The video not only kicked of a fierce battle of opinion on social media that’s roughly paralleling the rockets-and-airstrikes conflict. It also appeared to violate YouTube’s community guidelines, which tells users: “if your video shows someone being physically hurt, attacked, or humiliated, don’t post it.”
But a YouTube employee, speaking on condition of anonymity, says the guidelines are just that — guidelines, not hard-and-fast rules. Users can flag a video as potentially objectionable, but the decision to take a clip down ultimately rests with YouTube’s global team of reviewers. The calculations get complicated, especially for warzone footage.
“We look at videos on a case-by-case videos when they’re flagged,” the employee tells Danger Room. “And we look at the context, the intent with which something is posted.”
A snuff film, posted just for the sick thrill of it, won’t last long. But a similarly graphic clip, posted in “documentary fashion” or for political effect, “will be judged differently,” the employee adds.
Hamas and its military wing, the al-Qassam Brigades, are trying to provoke sympathy and outrage over the caught-on-video slaying of Jabari, and over the civilian deaths that have come from Israel’s air attacks on Gaza. But any good will may have just evaporated. Hamas — which claims to be an Islamic movement — is now firing rockets at Jerusalem, Islam’s third-holiest city, and bragging about it on Twitter. (Remember, these are unguided projectiles that could land on a school or a mosque as easily a military checkpoint.) That’s in addition to shooting off hundreds of missiles and rockets at the civilian centers like Ashdod, Tel Aviv, and Beersheba. In the last year, more than 700 rockets, mortars, and missiles have been launched from Gaza.

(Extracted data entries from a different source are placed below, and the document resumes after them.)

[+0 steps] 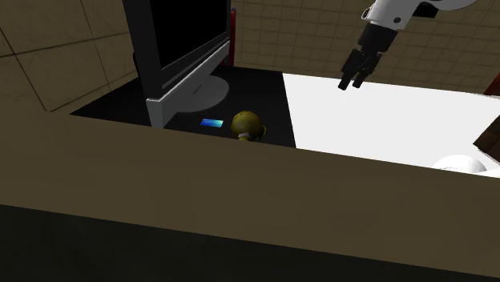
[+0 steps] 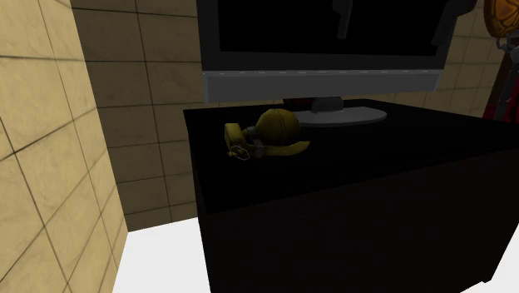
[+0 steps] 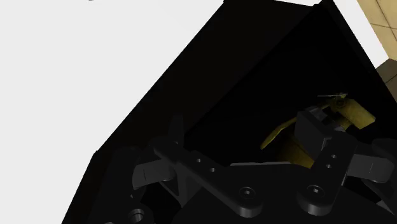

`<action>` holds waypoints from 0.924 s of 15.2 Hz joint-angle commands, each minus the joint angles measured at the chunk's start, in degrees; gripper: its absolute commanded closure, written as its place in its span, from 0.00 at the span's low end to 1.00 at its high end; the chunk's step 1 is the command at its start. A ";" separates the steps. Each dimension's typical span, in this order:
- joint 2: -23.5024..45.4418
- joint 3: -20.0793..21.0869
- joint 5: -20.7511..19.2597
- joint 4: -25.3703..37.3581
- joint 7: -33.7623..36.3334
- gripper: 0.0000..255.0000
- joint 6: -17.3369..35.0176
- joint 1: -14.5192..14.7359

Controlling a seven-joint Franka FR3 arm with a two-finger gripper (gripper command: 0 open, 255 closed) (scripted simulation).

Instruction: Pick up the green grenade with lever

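The olive-yellow grenade (image 2: 279,129) lies on the black worktop (image 2: 374,158), just in front of the monitor (image 2: 324,42) and its grey foot, with its lever and ring toward the second exterior view's left. A small blue card (image 1: 211,123) lies just beside it. The gripper (image 1: 350,82) hangs in the air well apart from the grenade, over the white floor, its fingers (image 3: 315,130) spread wide and holding nothing.
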 commanded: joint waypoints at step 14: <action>20.07 27.02 -2.66 9.57 38.23 0.00 3.89 -4.78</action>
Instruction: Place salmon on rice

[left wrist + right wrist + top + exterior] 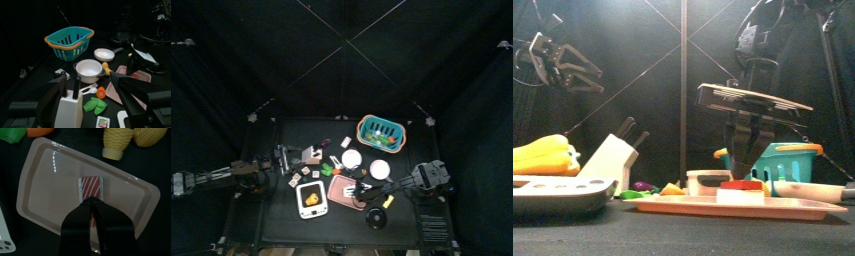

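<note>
We take the pink tray [53, 183] as our landmark. On its middle lies the salmon piece [91, 187] — a small rectangle with red and pale stripes — and it sits on top of a white rice block [740, 196], as the front view shows: a red layer above a white layer, resting on the tray [747, 207].

The right gripper [93, 203] comes down over the tray from above, and its two black jaws are nearly pressed together, the tips meeting at the near edge of the salmon. We cannot tell for sure if the tips pinch the salmon or only touch it. In the front view the same gripper [748, 165] hangs straight down just over the salmon.

Beyond the tray's far edge we see a corn cob [127, 139], just beside the tray but apart from it, and something orange [37, 131] near the tray's corner.

Farther behind the tray stands a teal basket [69, 41], and between basket and tray there are a small white pot [89, 70] and a white pan [104, 54]. A knife block [609, 160] stands to the left of the tray in the front view.

The left gripper [93, 89] rests well apart from the tray, raised on the left side; its fingers are spread and hold nothing.
</note>
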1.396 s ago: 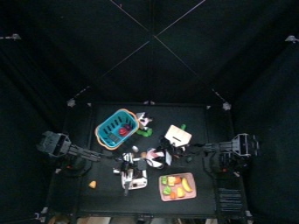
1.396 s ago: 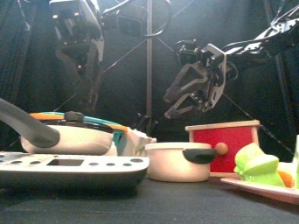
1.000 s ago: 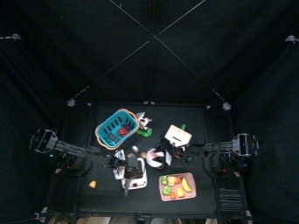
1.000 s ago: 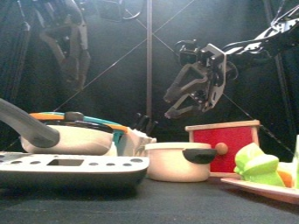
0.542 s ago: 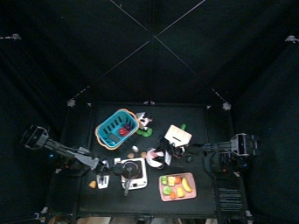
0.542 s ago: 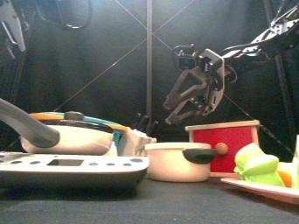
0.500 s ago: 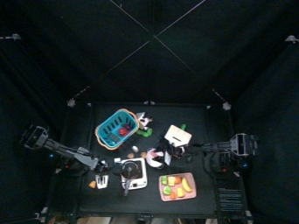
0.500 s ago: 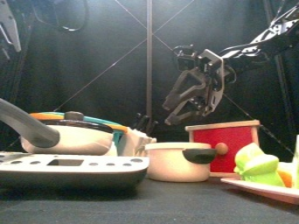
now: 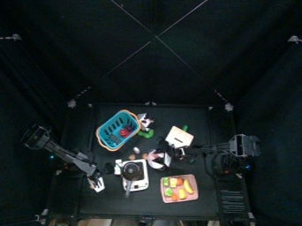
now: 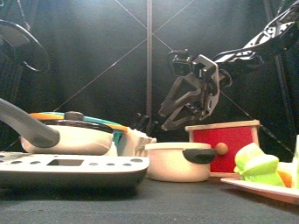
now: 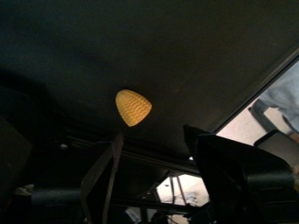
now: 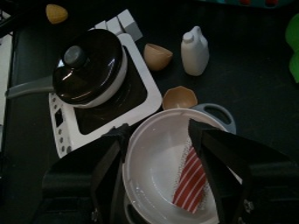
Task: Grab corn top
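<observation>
One second has carried my left claw out from mid-table to the table's front left corner, jaws spread wide and holding nothing. It now hangs over the corn, a tiny yellow-orange oblong toy piece lying alone on the black table there. My judgement: descent and closing remain. My right claw, also spread, hovers above the white pot.

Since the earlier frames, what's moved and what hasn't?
The left arm swung toward the table's front-left corner; the left gripper, jaws open and empty, now hangs over the corn and has gone out of the front view. Nothing grabbed or released. The right gripper barely shifted, hovering above the white pot. Corn, pot, blue basket and pink tray stayed put.
</observation>
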Tool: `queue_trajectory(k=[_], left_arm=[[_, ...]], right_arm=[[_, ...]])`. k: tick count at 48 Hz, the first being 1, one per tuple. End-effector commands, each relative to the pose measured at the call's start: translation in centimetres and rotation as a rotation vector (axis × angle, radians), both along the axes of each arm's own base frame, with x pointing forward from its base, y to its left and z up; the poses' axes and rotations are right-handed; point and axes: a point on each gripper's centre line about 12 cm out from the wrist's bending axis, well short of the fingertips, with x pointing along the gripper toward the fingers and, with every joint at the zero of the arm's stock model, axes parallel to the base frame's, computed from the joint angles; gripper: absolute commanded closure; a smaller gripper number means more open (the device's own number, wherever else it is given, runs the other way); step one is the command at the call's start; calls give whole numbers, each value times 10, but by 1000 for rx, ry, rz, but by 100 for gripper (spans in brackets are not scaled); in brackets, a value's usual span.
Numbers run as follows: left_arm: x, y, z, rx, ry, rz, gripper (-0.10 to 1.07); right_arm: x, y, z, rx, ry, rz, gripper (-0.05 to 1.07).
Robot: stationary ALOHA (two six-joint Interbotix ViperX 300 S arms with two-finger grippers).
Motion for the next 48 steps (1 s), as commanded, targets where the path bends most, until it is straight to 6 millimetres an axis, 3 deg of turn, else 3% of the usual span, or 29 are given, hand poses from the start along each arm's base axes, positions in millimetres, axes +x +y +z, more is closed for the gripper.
queue_trajectory(k=[1,16,29,48], left_arm=[[1,-4,0,-6,-6,39,5],[-2,-9,-24,-30,35,195,5],[-15,-12,-43,11,120,176,5],[-18,-10,-63,33,132,191,5]], right_arm=[[7,-2,13,-10,-38,-1,13],[7,-4,9,-23,-7,-11,13],[8,-5,10,-25,-8,-16,13],[7,-6,10,-27,-4,-18,13]])
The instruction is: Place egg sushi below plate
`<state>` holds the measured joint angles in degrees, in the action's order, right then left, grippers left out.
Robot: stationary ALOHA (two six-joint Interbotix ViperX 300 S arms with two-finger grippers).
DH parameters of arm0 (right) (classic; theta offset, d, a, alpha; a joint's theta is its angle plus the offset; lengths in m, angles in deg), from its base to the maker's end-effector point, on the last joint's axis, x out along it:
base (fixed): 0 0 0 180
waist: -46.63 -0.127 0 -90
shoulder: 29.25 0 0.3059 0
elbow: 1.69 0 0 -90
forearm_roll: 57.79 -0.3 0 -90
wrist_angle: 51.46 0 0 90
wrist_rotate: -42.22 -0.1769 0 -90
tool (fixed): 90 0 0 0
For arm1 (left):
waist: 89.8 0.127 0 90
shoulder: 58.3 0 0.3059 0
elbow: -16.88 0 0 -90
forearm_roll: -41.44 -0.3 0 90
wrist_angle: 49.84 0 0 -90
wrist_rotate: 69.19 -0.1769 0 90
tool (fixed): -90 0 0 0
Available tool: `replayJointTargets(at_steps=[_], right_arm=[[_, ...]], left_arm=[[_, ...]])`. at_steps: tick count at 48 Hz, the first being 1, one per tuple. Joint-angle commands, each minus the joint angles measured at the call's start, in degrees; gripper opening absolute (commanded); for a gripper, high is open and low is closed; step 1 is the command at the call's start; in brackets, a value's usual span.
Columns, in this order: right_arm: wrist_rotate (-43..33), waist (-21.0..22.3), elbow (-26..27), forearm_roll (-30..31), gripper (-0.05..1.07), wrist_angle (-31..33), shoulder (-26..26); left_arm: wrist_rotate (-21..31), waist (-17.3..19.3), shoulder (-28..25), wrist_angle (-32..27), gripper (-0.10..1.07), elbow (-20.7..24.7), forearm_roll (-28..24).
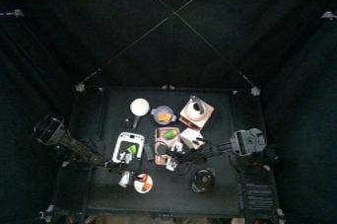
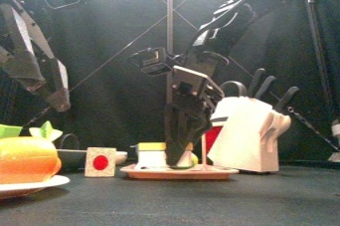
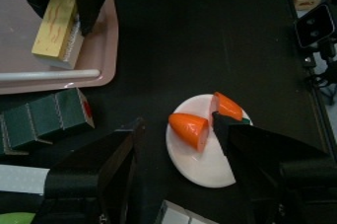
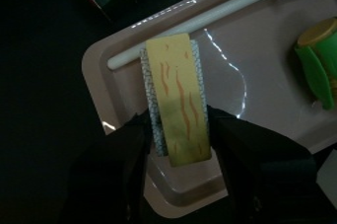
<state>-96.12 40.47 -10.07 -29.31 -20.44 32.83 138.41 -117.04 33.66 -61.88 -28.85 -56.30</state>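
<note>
Setting: black curtains on all sides of a small black tabletop (image 1: 158, 193) crowded with dishes.
Plate: the pink plate (image 4: 250, 80) lies at the middle of the tabletop, seen low and flat in the front view (image 2: 180, 172).
Egg sushi: the yellow egg sushi (image 4: 178, 100) lies on the pink plate, one end between the right pincer's jaws; the left wrist view shows it as a pale yellow strip (image 3: 55, 26) on the plate's surface.
Right pincer: the right pincer (image 4: 180, 154) is down over the plate, jaws on either side of the egg sushi and touching it, gripping it; the front view shows it (image 2: 184, 140) reaching down to the plate.
Left pincer: the left pincer (image 3: 184, 164) hangs above the tabletop with its jaws apart and nothing between them.
White dish: a round white dish (image 3: 211, 159) with two orange pieces (image 3: 188, 129) lies just beside the pink plate.
Green piece: a green piece (image 4: 320, 60) sits on the plate near the sushi.
Knife block: a white knife block (image 2: 250, 130) stands behind the plate on the right.
</note>
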Motion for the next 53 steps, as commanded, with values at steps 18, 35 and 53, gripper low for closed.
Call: replayJointTargets(at_steps=[18, 35, 53], right_arm=[[-0.8, 0.0, 3.9, -4.6, 0.38, 2.8, 6.1], [-14.9, -4.8, 5.9, -8.2, 0.38, 19.1, 12.1], [-41.1, -13.2, 6.9, -2.5, 0.38, 22.6, 10.5]], left_arm=[[-0.1, -0.1, 0.3, -0.2, 0.92, 1.2, -0.4], [0.0, -0.7, 1.7, -0.2, 0.92, 0.7, -0.2], [0.0, -2.5, 10.1, -2.8, 0.92, -4.2, 0.1]])
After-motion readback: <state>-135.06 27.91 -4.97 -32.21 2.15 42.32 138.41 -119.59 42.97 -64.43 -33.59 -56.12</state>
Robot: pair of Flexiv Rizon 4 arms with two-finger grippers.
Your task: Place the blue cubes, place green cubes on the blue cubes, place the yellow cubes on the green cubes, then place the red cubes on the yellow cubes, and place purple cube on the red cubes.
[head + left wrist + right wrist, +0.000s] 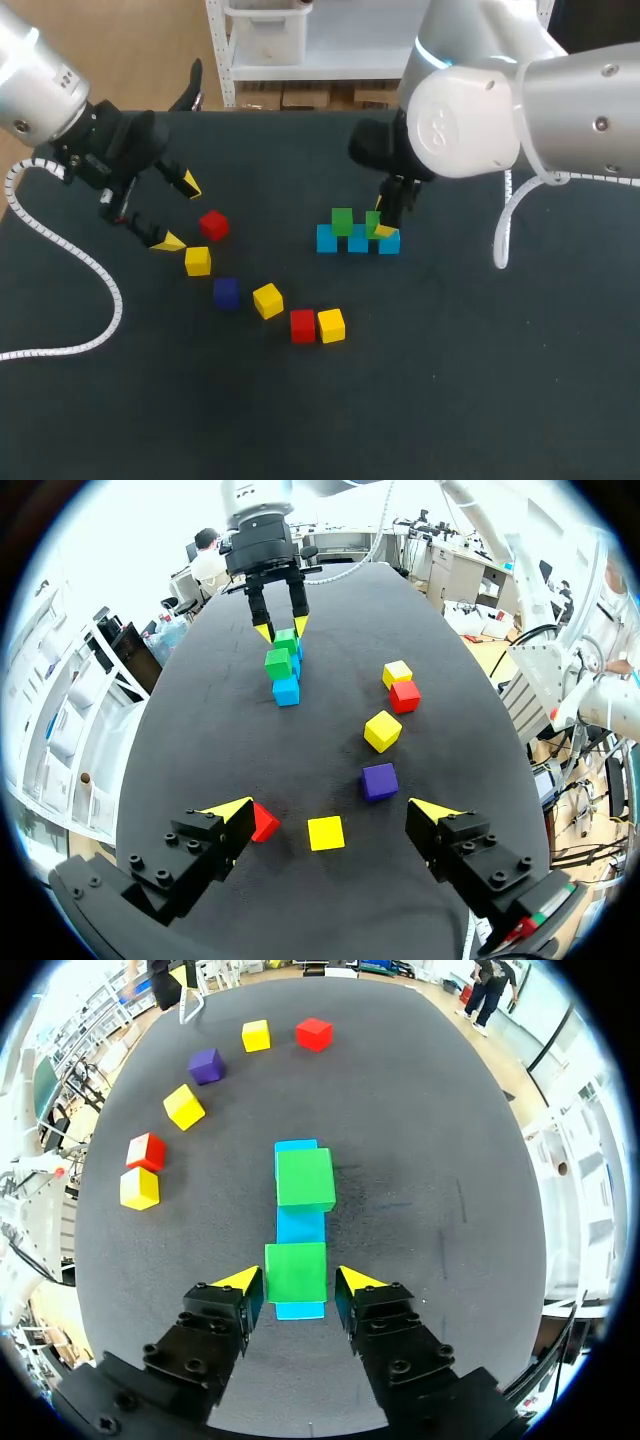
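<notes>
Setting the green cube point(296, 1272) well means keeping it square over the end blue cube point(298, 1310), whose edge shows just under it. The right gripper point(300, 1282) is around this green cube; whether it pinches it or stands loose I cannot tell. I would open gently and lift straight up, so the row does not shift. The left gripper point(332, 808) hangs spread above a yellow cube point(326, 832).

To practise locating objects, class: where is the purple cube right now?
Head view: the purple cube lies on the table, left of centre, between the left yellow cube and the middle yellow cube.
</notes>
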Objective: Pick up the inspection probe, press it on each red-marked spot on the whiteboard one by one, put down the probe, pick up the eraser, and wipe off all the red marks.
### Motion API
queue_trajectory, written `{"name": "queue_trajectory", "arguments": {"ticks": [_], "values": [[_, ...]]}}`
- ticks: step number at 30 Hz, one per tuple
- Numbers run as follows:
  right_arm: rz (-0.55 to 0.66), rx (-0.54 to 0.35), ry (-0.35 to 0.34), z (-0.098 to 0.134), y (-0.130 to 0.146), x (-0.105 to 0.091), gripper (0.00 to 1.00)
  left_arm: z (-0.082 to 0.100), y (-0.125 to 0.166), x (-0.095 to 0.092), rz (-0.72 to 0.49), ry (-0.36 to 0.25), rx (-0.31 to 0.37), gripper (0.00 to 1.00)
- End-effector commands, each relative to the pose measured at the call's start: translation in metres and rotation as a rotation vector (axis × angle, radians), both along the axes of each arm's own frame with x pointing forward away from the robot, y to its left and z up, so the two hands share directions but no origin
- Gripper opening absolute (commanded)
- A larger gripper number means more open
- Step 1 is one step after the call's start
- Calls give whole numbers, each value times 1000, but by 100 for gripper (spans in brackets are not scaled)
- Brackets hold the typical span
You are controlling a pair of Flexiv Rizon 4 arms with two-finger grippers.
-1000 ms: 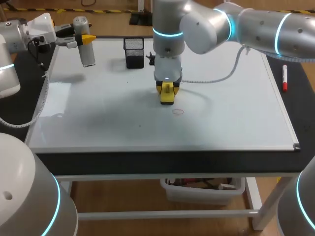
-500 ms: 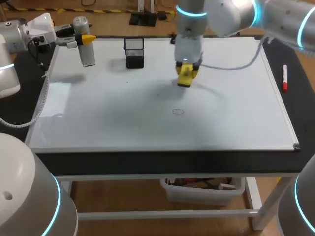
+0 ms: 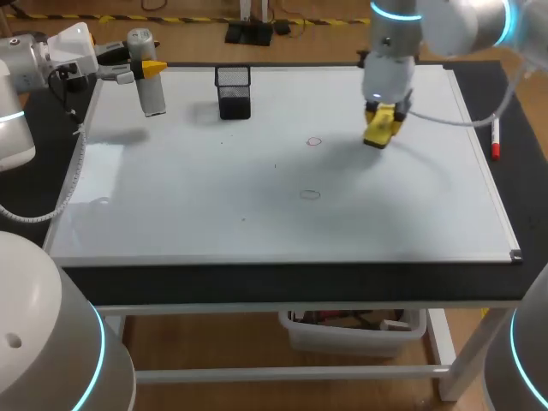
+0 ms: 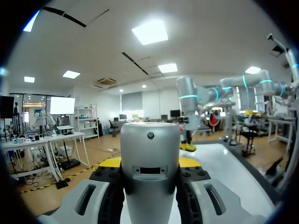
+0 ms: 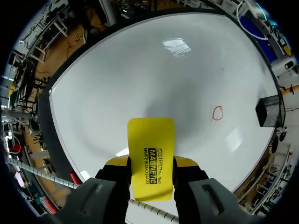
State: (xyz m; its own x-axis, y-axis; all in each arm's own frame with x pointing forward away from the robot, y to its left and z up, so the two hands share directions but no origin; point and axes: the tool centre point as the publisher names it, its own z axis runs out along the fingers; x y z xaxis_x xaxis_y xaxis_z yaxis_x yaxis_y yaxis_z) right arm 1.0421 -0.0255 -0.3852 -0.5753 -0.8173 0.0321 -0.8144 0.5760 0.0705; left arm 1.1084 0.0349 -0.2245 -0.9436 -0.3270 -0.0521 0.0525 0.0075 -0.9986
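Observation:
The whiteboard (image 3: 171,188) covers most of the table. A small red ring (image 3: 314,141) is drawn near its middle back, and a fainter ring (image 3: 310,194) lies nearer the front. My right gripper (image 3: 383,116) hangs over the back right of the board, shut on the yellow eraser (image 3: 379,128). In the right wrist view the eraser (image 5: 151,140) sticks out between the fingers of my right gripper (image 5: 151,163), with the red ring (image 5: 217,113) off to one side. My left gripper (image 3: 147,70) stays at the back left corner, shut on the grey probe (image 3: 152,86); the probe (image 4: 150,172) fills the left wrist view.
A black mesh holder (image 3: 233,92) stands at the back of the board, between the two grippers. A red marker (image 3: 495,137) lies on the black tabletop right of the board. A cable from my right arm hangs over the board's right part.
My right arm has carried the eraser from the board's middle toward the back right, and the red ring it stood over now shows. The left arm and probe have not moved.

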Motion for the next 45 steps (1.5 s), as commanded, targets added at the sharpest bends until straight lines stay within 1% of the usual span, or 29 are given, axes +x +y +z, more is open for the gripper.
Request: {"name": "queue_trajectory", "arguments": {"ticks": [1,7,15,23,41,43,45], "values": [[-34,12,4,1,-33,-9,0,0,0,0,-2,-3,-2,0],[-96,12,13,-2,-60,-16,0,0,0,0,-2,-3,-2,0],[-129,24,18,-6,-81,-19,0,0,0,0,-2,-3,-2,0],[-120,27,20,0,-88,-17,0,0,0,0,-2,-3,-2,0],[-120,27,20,0,-88,-17,0,0,0,0,-2,-3,-2,0],[-120,27,20,0,-88,-17,0,0,-5,-6,-22,-18,10,0],[-120,27,20,0,-88,-17,0,0,-15,-17,-27,-15,41,0]]}}
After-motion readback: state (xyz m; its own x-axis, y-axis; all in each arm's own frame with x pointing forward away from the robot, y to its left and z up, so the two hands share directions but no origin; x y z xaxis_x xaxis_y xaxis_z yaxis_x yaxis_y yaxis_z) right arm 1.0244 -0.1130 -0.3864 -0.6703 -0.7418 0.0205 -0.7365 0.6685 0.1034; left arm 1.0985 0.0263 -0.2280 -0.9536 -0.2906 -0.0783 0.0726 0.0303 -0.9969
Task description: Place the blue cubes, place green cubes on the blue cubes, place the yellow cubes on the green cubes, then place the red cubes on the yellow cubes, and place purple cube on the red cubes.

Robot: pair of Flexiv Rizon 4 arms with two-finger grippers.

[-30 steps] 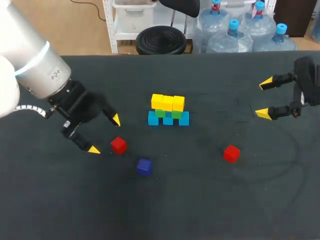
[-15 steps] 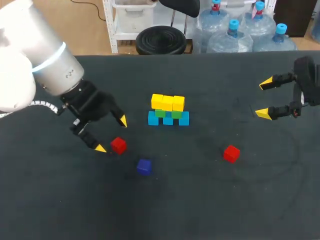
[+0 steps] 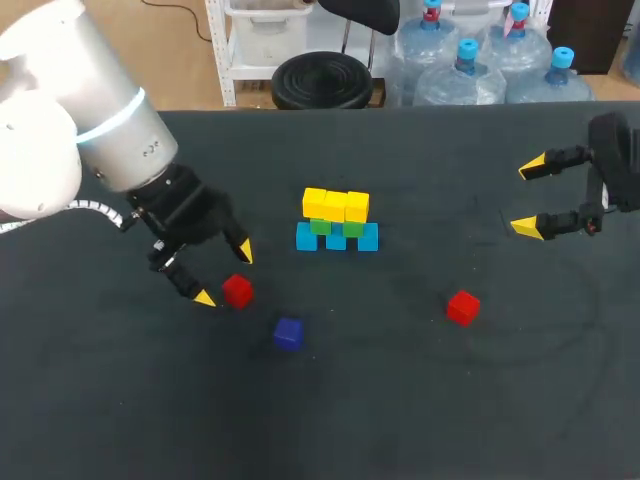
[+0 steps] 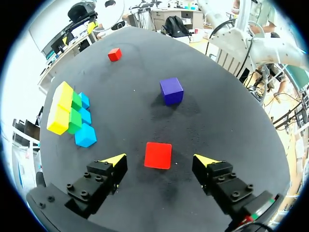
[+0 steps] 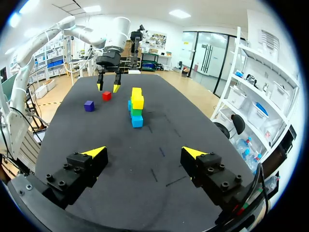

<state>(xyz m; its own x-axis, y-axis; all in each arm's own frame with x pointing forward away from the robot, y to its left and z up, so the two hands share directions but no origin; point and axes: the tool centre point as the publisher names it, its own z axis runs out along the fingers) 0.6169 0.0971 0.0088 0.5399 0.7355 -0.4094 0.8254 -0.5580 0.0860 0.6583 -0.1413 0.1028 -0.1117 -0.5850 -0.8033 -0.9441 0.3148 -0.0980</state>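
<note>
Closing on the near red cube [image 3: 237, 291] since a second ago, my left pincer [image 3: 224, 274] has its fingers apart, the cube between them untouched. Right pincer [image 3: 526, 197] apart, unmoved, at 3 o'clock. Second red cube [image 3: 462, 307] lies at 4 o'clock of the stack [image 3: 345, 228]: three blue cubes [image 3: 336, 240], two green cubes [image 3: 320, 227], three yellow cubes [image 3: 335, 205]. One purple cube [image 3: 288, 333] lies at 5 o'clock of the near red cube.

I see a dark bench [image 3: 420, 400]: blue cubes [image 3: 336, 240] in a row mid-bench, left red cube [image 3: 237, 291], right red cube [image 3: 462, 307], purple cube [image 3: 288, 333] near the left one.
</note>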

The Israeli missile defense system known as Iron Dome has been remarkably capable, stopping 184 rockets in recent days, the AFP reports. But it has not been perfect. Three Israeli civilians were slain on Thursday in the southern town of Kiryat Malakhi.
This is the second time in recent months that YouTube’s guidelines have become an international political issue. Back in September, the White House asked Google, YouTube’s corporate parent, to double-check if the incendiary anti-Islam video “The Innocence of Muslims” violated YouTube’s guidelines. The video-sharing service declined to do so — although YouTube did block it in several Muslim countries. President Obama later spoke up in favor of the free flow of information. (Separately, a California judge rebuffed an “Innocence” actress’ request to pull the video on copyright grounds.)
YouTube has become one of the primary windows into the world’s far-flung conflicts — especially ones like the Syrian civil war, which has only a handful of outside journalists reporting from the battlefields. But the video-sharers deny that they’re setting any kind of precedent by leaving the disturbers video of Jabari’s death on YouTube. That’s just not how YouTube works, apparently. “This is not about who you are but what you post,” the employee says. “Everything’s done a-fresh.”